─── Supplied data ───

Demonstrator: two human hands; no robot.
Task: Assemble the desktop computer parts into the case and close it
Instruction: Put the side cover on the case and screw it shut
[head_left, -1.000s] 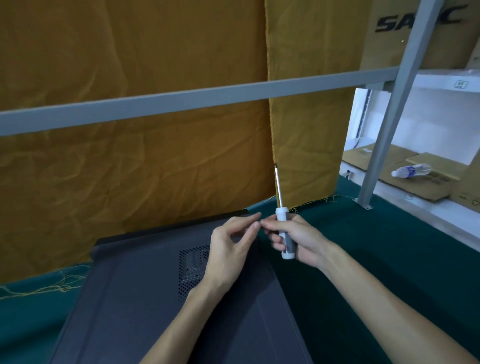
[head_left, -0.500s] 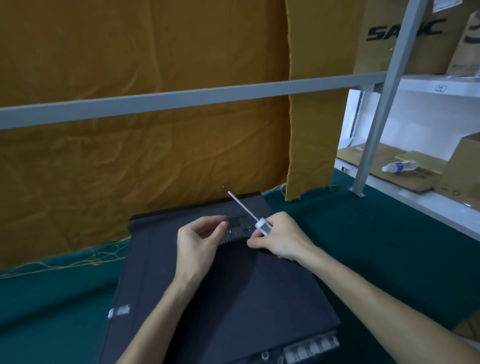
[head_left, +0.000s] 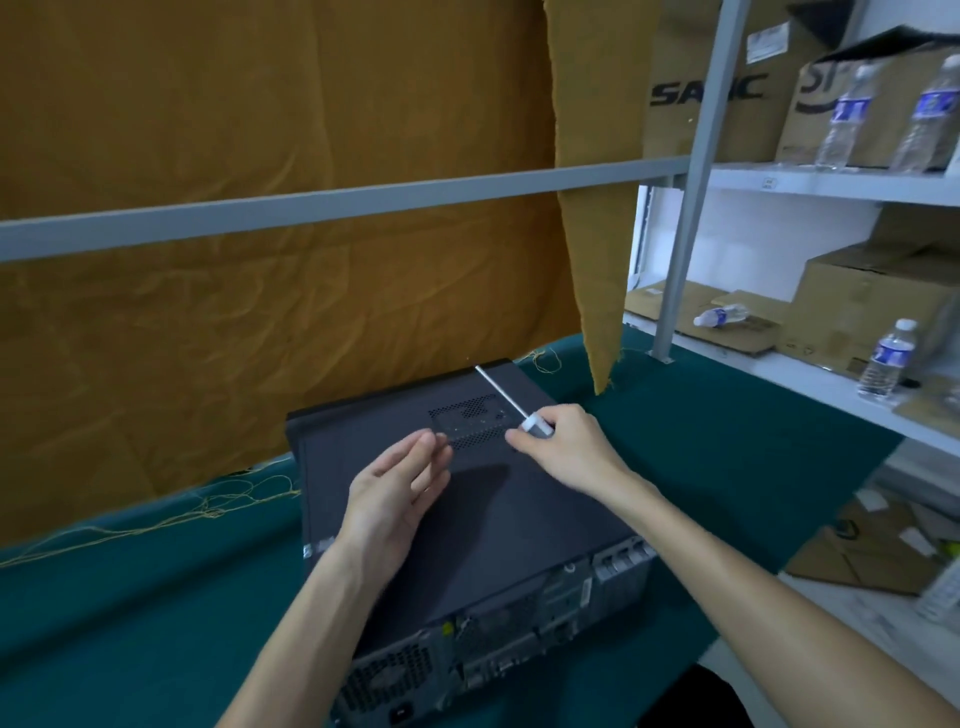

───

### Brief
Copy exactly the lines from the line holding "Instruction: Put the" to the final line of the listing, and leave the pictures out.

### Solution to this problem
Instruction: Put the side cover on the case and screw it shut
[head_left, -1.000s] 
[head_left, -0.500s] 
[head_left, +0.000s] 

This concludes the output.